## Data block
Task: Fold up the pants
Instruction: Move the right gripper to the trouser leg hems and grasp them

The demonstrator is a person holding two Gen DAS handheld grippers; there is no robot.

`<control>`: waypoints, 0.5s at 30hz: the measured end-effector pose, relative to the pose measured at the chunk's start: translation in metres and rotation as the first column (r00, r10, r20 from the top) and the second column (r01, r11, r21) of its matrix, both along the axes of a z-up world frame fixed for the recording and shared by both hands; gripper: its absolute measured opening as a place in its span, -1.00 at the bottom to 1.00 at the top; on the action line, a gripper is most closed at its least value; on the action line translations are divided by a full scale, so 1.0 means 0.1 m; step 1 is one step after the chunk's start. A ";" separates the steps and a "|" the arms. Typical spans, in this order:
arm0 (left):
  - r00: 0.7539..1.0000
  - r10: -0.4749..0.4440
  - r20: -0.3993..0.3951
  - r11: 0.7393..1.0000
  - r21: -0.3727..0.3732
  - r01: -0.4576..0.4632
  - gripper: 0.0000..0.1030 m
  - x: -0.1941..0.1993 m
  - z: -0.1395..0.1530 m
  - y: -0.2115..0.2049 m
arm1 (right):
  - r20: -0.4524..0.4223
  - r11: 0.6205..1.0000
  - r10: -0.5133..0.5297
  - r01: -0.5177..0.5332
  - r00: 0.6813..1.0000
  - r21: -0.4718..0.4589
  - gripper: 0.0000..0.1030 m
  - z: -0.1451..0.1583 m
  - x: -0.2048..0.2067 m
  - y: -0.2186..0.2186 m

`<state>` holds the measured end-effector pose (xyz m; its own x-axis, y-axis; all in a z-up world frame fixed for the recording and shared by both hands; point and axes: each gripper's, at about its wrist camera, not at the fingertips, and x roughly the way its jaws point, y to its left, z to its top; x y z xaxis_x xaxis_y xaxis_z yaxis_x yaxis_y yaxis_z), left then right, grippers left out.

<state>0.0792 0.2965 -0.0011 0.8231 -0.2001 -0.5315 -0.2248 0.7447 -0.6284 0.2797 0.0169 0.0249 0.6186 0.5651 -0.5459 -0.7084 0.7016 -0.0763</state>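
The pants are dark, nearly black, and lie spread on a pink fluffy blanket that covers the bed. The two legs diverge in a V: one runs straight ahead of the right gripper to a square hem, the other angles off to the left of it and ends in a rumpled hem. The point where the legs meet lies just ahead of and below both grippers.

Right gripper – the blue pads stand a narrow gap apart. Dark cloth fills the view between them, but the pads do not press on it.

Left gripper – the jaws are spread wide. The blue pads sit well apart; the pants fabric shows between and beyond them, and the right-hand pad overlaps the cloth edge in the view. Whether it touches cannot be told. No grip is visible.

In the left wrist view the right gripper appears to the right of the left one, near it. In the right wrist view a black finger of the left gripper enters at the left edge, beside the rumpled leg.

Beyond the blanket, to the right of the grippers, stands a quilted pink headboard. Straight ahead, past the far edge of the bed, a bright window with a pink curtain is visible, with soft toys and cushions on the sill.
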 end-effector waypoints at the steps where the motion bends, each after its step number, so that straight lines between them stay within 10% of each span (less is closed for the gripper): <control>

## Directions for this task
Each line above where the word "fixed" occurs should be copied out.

## Exercise answer
`<control>`: waypoints, 0.5s at 30hz: the measured end-effector pose, relative to the pose measured at the chunk's start: translation in metres and rotation as the first column (r00, r10, r20 from the top) and the second column (r01, r11, r21) of its matrix, both along the axes of a z-up world frame fixed for the recording and shared by both hands; gripper: its absolute measured opening as a place in its span, -1.00 at the bottom to 1.00 at the top; on the action line, a gripper is most closed at its least value; on the action line translations are divided by a full scale, so 1.0 means 0.1 m; step 1 is one step after the chunk's start. A ";" separates the steps and a "|" the arms. Typical spans, in this order:
`<state>` holds the measured end-effector pose (xyz m; its own x-axis, y-axis; all in a z-up world frame fixed for the recording and shared by both hands; point and axes: each gripper's, at about its wrist camera, not at the fingertips, and x roughly the way its jaws point, y to its left, z to its top; x y z xaxis_x xaxis_y xaxis_z yaxis_x yaxis_y yaxis_z), left then right, grippers left out.

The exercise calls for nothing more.